Malta was the first country in the EU having introduced back in 2004 remote gaming laws regulating online gaming operations. Coupled with a very attractive fiscal regime for non resident company shareholders and a low gaming tax, Malta has since attracted many operators seeking to offer legal online gaming services mainly for the EU market. It is a fact that this industry is contributing a non negligible part to the local GDP: while the biggest part of their employees are expatriates now living in Malta enjoying usually a higher salary compared to the Maltese, thousands of Maltese employees are contributing indirectly to the GDP with the myriads of services the industry is requiring (accounting, legal, entertainment, IT, renting services, …).
While the favorable Maltese taxation regime was certainly a major driver for this industry to settle in Malta, the remote gaming license given to the operators by the LGA (Lottery and Gaming Authority) under very strict rules gave a legality to their operations and was allowing them to offer legally online gaming services to other EU member states. Unfortunately since 2004, the legal landscape for the offering of online gaming services in the EU has severely deteriorated. Many countries have introduced their own remote gaming laws, strictly regulating the operations of this industry on national markets. The nationally introduced gaming laws vary from country to country and forces operators to apply for national licenses in order to operate legally on the respective markets. These national gaming laws have heavily financially burdened operators wishing to offer their services on national markets, and one can witness that their operations are often financially not viable (a very good example is France where many operators have returned their licenses). Many operators have since 2006 instigated court cases against national governments and just recently the European Commission has been called to launch infringement proceedings against member states whose gambling legislation does not comply with EU law. The EC Treaty does not distinguish gambling from other services and it requires that all services must be treated in the same way. Article 50 of the Treaty defines what is meant by a service and the European Court of Justice (ECJ) has indicated that gambling is a service within the meaning of this Article. Article 49 of the Treaty prohibits, unless duly justified, restrictions on the freedom to provide services within the Community. This right is granted to nationals or economic operators established in EU Member States other than that of the person for whom the services are intended. Even if there is no secondary legislation on gambling at EU level, the internal market freedoms enshrined in these Articles of the Treaty are directly effective and grant access to the national markets.

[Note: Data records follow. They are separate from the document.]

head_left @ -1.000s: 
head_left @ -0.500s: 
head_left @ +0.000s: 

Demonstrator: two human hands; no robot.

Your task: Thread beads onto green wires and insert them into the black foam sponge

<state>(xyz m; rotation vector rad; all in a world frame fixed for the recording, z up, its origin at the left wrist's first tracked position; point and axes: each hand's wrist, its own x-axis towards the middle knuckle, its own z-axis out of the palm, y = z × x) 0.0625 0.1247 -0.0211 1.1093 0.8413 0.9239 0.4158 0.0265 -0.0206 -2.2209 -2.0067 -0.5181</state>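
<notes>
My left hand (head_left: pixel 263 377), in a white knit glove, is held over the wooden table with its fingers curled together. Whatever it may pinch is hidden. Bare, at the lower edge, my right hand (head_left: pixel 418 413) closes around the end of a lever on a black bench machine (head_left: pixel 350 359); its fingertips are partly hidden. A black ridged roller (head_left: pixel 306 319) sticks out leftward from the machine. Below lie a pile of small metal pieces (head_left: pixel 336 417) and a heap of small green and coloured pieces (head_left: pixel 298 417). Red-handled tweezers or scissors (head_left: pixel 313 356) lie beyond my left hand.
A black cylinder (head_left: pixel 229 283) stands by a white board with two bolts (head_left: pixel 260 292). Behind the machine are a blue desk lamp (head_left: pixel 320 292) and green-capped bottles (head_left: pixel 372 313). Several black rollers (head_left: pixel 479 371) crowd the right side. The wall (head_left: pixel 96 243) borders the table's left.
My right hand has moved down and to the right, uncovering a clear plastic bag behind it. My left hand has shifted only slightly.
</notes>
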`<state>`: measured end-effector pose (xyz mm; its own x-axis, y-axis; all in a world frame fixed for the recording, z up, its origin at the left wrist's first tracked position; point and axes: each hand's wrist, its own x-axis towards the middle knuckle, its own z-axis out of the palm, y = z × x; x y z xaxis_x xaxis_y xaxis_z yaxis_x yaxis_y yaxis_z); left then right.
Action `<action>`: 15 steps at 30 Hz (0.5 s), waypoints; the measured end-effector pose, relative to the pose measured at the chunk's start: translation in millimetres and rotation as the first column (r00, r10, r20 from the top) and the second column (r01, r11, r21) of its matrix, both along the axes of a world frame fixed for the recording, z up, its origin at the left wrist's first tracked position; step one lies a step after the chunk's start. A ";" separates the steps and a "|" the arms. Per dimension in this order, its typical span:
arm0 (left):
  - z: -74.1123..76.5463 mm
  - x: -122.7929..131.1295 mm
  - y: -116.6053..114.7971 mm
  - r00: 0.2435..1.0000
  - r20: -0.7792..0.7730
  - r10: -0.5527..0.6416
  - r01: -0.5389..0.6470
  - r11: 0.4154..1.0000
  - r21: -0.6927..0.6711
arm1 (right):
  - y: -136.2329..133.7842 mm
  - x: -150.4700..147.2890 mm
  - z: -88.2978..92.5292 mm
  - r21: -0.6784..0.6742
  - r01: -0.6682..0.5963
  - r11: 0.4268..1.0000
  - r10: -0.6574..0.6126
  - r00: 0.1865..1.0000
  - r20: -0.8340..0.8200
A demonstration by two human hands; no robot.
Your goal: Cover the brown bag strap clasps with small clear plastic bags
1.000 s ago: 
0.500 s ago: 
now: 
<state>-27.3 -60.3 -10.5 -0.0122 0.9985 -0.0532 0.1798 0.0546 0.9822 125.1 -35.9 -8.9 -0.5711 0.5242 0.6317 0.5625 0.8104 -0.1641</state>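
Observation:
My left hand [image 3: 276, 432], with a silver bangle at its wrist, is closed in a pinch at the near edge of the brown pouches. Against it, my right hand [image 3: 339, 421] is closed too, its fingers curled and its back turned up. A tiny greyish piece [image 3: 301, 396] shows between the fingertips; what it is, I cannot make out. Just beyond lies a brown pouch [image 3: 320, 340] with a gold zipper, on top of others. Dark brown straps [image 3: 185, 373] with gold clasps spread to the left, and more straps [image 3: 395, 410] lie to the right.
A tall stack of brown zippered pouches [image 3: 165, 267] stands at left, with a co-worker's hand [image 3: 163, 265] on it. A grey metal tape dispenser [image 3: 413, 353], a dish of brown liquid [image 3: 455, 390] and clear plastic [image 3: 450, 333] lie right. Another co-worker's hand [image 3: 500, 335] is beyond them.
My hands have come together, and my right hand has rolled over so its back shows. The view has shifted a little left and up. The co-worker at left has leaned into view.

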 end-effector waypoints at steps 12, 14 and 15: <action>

The main argument for national gaming laws is the protection of the players. This is certainly a very valuable reason, but unfortunately none of the regulated markets have introduced such measures. While it is correct that operators have to offer very strict player protection measures such as self exclusion, limiting of losses just to name a few, these measures are only bound to one operator. There is no national player exclusion database for online gaming, similar to the system in place for land line casinos. A self excluded casino player will not be able to enter a casino in Monaco or Deauville for example. Furthermore, the player protection seem to be lifted for national operators like lotteries, where aggressive marketing techniques including children are often used. It is very clear that the ultimate motivation of national governments behind most of these restrictions is the protection of financial revenues- rather than the protection of consumers.
The recent report of MEP Ashley Fox acknowledges that gambling is an activity of a special nature and must be accompanied by strong consumer protection measures as well as improved cooperation among member states to combat fraud, money laundering and match-fixing in sports, while respecting the subsidiary principle.
While the recently voted EU resolution entitled ‘Towards a comprehensive European framework for online gambling’ certainly contains important suggestions like the EU-wide self-exclusion register, much more needs to be done. Indeed, the EU would rather need a EU Lottery and Gaming Authority regulating the EU market, whereas every operator established in one of the EU countries can offer its gaming services cross border.
If this is not addressed with urgency, operators will leave the regulated markets (which has already started) and they will offer their gaming services from outside the EU, creating less tax revenues for governments and player protection.